Recently, as I was reaching for the well-known green bottle in a grocery store aisle, the price tag stopped me cold. Not a specialty deli. Not a hand-labeled flask with an imported artisan brand. A simple, own-label liter of olive oil that costs about the same as a good bottle of Rioja. Although the term “liquid gold” has been used for a few years, it is beginning to feel more like a warning than a clever observation.
The figures underlying that sticker shock are really startling. From about $1,313 per metric ton in December 2020 to over $9,000 by August 2023, the price of olive oil increased so sharply that it hardly seems real when you type it out. Midway through April 2024, the average supermarket price in the UK for a litre of own-brand olive oil was £7.38, a 42% increase from the previous year. According to industry estimates, a two-liter bottle of extra virgin may soon surpass £16. Major producer Deoleo’s chief sales officer has publicly stated that the industry is going through one of its most challenging times ever. Companies don’t usually use that language unless things are really bad.

This isn’t particularly complicated, but it’s a serious issue. About 40% of the world’s olives are produced in Spain, where the harvest has been severely damaged by years of heat and drought. Trees are forced into early flowering by warm winters, and a cold snap kills those blooms. Heatwaves in the spring exacerbate the harm. Global production is expected to drop from 3.4 million tonnes in 2022 to about 2.3 million tonnes in 2024, according to the International Olive Council. Rafael Alonso Barrau, a seventh-generation farmer in Almeria, saw his yield decline by over 45% in a single season. “The concern,” he said, “is that our summers are becoming longer and hotter.” That is difficult to dispute.
Another aspect that frequently receives less attention is the supply chain. Bigger businesses have been accused of exploiting the shortage to raise prices even further, driving out smaller family producers who are less able to absorb costs. According to reports, there has been an increase in olive oil theft in supermarkets throughout parts of Europe. This seems almost absurd until you consider that bottles are now priced similarly to spirits. People’s perceptions of what was once merely a cooking staple have obviously changed.
The real question is whether this is a structural shift or a short-term squeeze. Yield instability may become the new norm rather than the exception because climate projections for southern Europe do not indicate a return to cooler, wetter conditions anytime soon. It’s possible that premium extra virgin olive oil is starting to gradually transition from a common cooking ingredient to something more carefully selected and used sparingly, more akin to how people treat a good wine than a vegetable oil.

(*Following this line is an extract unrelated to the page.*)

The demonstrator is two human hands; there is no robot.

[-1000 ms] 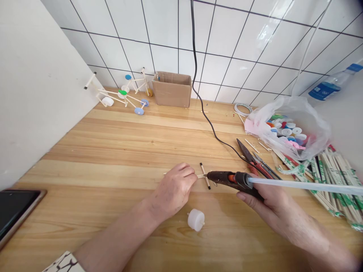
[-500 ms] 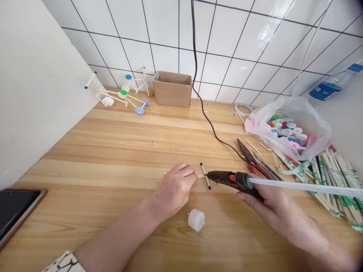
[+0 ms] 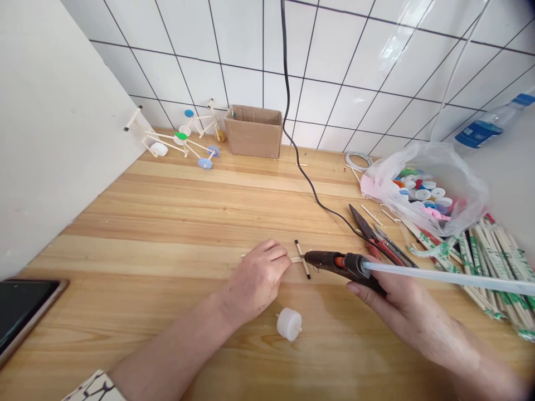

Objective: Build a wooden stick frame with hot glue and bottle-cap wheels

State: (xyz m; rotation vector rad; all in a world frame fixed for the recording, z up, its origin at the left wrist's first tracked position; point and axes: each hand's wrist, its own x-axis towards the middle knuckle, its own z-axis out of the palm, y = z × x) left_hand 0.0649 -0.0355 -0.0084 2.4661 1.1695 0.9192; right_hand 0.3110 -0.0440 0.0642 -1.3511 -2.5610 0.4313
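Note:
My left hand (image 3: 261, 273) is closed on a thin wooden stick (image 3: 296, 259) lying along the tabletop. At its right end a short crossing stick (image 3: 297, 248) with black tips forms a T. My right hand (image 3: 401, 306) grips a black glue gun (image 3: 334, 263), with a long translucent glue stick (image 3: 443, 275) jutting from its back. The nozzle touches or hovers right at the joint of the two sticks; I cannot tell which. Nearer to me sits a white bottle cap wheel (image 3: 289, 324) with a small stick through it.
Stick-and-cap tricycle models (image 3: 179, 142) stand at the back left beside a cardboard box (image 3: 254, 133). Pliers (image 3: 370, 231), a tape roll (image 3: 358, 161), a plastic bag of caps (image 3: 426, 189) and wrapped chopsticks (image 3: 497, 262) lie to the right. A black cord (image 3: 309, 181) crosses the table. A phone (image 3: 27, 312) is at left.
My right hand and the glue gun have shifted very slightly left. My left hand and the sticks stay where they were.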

The options have improved for those who are already making adjustments. Rapeseed oil that has been cold-pressed has a mild flavor and can withstand heat fairly well. Avocado oil tastes clean and has a high smoke point, making it suitable for most cooking techniques. When the unique flavor of olive oil isn’t important, even sunflower oil—which Spanish consumers have already shifted toward in large numbers—works well. It matters that none of them taste like olive oil, but it doesn’t matter as much when you’re frying an egg as it does when you’re finishing a salad.
If this trend continues, the true loss will be cultural as much as gastronomic. Olive oil is more than just a cooking medium for households in Mediterranean Europe; it is ingrained in the way that food is perceived, remembered, and shared. It feels more than just a financial annoyance to watch that gradually push itself out of typical kitchens. Something seems to be subtly disappearing.